Zinc
Overview
Zinc stands for "Zinc Is Not CSV". Zinc is a plaintext syntax for serializing Haystack grids using a souped up CSV format. Unlike CSV, Zinc supports typed scalar values (such as Bool, Int, Float, Str, Date, etc) and arbitrary meta-data at the grid and column level. Unlike JSON, Zinc results in much higher compression for tabular data.
Zinc is represented by the def ZincFile.
Literals
The basic syntax of Zinc uses a custom literal syntax for each type:
- Null:
N - Marker:
M - Remove:
R - NA:
NA - Bool:
TorF(for true, false) - Number:
1,-34,10_000,5.4e-45,9.23kg,74.2°F,4min,INF,-INF,NaN - Str:
"hello","foo\nbar\"(uses all standard escape chars as C like languages) - Uri:
http://project-haystack.com/ - Ref:
@17eb0f3a-ad607713,@xyz "Display Name" - Symbol:
^hot-water - Date:
2010-03-13(YYYY-MM-DD) - Time:
08:12:05(hh:mm:ss.FFF) - DateTime:
2010-03-11T23:55:00-05:00 New_Yorkor2009-11-09T15:39:00Z - Coord:
C(37.55,-77.45) - XStr:
Type("value") - List:
[1, 2, 3] - Dict:
{dis:"Building" site area:35000ft²} - Grid:
<<ver:"3.0" ... >>
Syntax
Every grid has one line of meta-data applied to the entire grid, followed by one line of column definitions, then zero or more lines of rows. Each line is separated by a "\n" newline character.
The meta-data line must always begin with a ver tag and a value of "3.0".
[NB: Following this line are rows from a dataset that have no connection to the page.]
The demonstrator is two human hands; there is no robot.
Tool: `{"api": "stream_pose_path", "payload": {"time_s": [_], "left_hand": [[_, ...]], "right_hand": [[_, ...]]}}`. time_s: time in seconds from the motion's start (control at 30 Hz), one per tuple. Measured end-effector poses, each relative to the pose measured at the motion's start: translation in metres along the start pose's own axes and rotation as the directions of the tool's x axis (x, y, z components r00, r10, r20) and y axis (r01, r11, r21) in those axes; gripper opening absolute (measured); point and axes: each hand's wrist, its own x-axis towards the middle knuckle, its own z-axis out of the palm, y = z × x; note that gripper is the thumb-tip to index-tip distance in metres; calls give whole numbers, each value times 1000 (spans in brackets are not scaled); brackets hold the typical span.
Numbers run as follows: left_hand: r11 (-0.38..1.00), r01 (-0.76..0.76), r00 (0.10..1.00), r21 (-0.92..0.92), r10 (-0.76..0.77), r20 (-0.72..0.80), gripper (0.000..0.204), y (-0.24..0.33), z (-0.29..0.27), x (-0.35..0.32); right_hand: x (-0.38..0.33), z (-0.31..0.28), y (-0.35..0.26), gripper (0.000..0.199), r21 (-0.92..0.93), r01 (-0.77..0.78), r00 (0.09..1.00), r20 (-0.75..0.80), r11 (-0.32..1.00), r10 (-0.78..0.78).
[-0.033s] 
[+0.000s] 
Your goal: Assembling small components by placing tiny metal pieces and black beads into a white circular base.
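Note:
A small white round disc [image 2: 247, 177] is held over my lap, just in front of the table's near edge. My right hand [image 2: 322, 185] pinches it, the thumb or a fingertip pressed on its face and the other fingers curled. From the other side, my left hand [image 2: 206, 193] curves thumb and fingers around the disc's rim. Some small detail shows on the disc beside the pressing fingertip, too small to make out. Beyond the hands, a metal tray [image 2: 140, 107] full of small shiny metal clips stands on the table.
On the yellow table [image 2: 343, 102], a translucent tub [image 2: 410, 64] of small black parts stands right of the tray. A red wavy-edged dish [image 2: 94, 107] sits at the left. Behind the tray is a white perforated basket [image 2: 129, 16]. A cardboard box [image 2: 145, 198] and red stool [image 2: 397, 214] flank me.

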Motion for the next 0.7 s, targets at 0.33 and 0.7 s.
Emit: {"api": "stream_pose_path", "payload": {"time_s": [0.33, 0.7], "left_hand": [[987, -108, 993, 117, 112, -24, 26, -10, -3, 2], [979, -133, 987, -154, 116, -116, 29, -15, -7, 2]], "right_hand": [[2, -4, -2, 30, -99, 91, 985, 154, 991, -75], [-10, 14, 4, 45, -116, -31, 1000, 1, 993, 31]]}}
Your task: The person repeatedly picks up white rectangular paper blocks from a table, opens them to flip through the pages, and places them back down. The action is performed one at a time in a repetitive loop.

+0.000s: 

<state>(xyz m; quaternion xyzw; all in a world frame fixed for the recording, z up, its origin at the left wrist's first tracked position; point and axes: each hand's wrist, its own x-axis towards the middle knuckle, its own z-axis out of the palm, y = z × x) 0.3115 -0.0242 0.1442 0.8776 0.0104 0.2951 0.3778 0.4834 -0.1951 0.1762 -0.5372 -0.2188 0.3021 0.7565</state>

Let's look at a simple example:
ver:"3.0"
firstName,bday
"Jack",1973-07-23
"Jill",1975-11-15
Note the first line defines the grid meta-data, which is just the version
tag. The second line defines two columns named firstName and bday. There
are two data rows each with a Str value for firstName and a Date value for
bday. Every row must define a cell value for each column.
Metadata may be specified on the grid itself or on each column as a set of name/value tags. Tags are specified as "name: val" or if value is omitted, then it is a marker tag. Tags are separated by a space. Here is an example:
ver:"3.0" database:"test" dis:"Site Energy Summary"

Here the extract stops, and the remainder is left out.